Per maggiori informazioni vi invito a leggere l’articolo Configure immutability policies for blob versions – Azure Storage | Microsoft Docs

NOTA: Se avete abilitato la version-level immutability per il container non sarà possibile creare una legal hold policy ma solo una time retention policy.

Figura 14: Creazione di una Time Retention policy per l’immutable blob storage

Figura 15: Retention policy a livello di versione creata

Legal holds per gli immutable blob

Il Legal Hold è un criterio di immutabilità temporaneo che può essere applicato a scopo di indagine legale o criteri di protezione generale. Un blocco legale archivia i dati blob in un formato write-once Read-Many (WORM) fino a quando i blocchi non vengono cancellati in modo esplicito. Quando è attivo un blocco legale, i Blob possono essere creati e letti, ma non modificati o eliminati.

Quando viene applicato un blocco a un contenitore, tutti i Blob esistenti passano a uno stato WORM non modificabile in meno di 30 secondi.

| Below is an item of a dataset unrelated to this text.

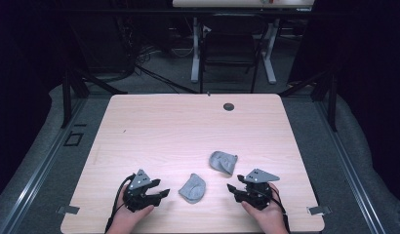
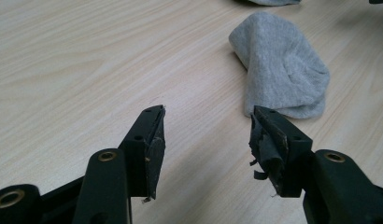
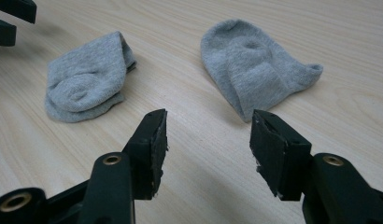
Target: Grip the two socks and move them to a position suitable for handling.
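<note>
Table [image 1: 154,122], light wood: one, with one dark round hole [image 1: 229,106] near its far edge.

Left tool [image 1: 161,193]: one, held in a hand at the near left, jaws spread wide, nothing between them.

Grey socks: two, both crumpled. Near sock [image 1: 193,188] lies just right of the left tool, between the two tools. Far sock [image 1: 223,162] lies a little farther and to the right, apart from the first.

Right tool [image 1: 230,187]: one, held at the near right, jaws spread wide, empty, facing both socks.
</note>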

Anche tutti i nuovi Blob caricati in tale contenitore protetto da criteri verranno spostati in uno stato non modificabile. Quando tutti i Blob sono in uno stato non modificabile, le operazioni di sovrascrittura o eliminazione nel contenitore non modificabile non sono consentite.

Un blocco a livello di contenitore deve essere associato a uno o più tag alfanumerici definiti dall’utente, che fungono da stringhe identificatore. Ad esempio, un tag può includere un ID caso o un nome di evento.

Trovate maggiori informazioni alla pagina Legal holds for immutable blob data – Azure Storage | Microsoft Docs

Creazione delle Immutable Storage policy

La creazione delle Immutable Storage policy è molto semplice e si può fare a livello di container.

Nelle figure sotto è mostrato come creare sia una Legal Hold immutable storage policy che una Time-retention immutable storage policy.

Figura 16: Aggiunta di una Legal Hold policy al Container

Figura 17: Aggiunta di una Time retention policy al container

Figura 18: Immutability policies aggiunte al container

NOTA: Non ci sono differenze di prezzo per quanto riguarda l’immutable storage e i dati immutabili vengono addebitati come i dati modificabili. In più tutti i livelli di accesso Blob supportano l’archiviazione non modificabile.

Conclusioni

Le diverse modalità di proteggere gli Azure Storage Account ci permettono di essere sicuri che i nostri dati siano protetti sia dalla cancellazione accidentale che dalla manomissione, sia da parte degli utenti malintenzionati che dei ransomware. L’archiviazione non modificabile consente alle organizzazioni sanitarie, agli istituti finanziari e ai settori correlati, di archiviare i dati in modo sicuro e può essere sfruttata in qualsiasi scenario per proteggere i dati critici da modifiche o eliminazioni.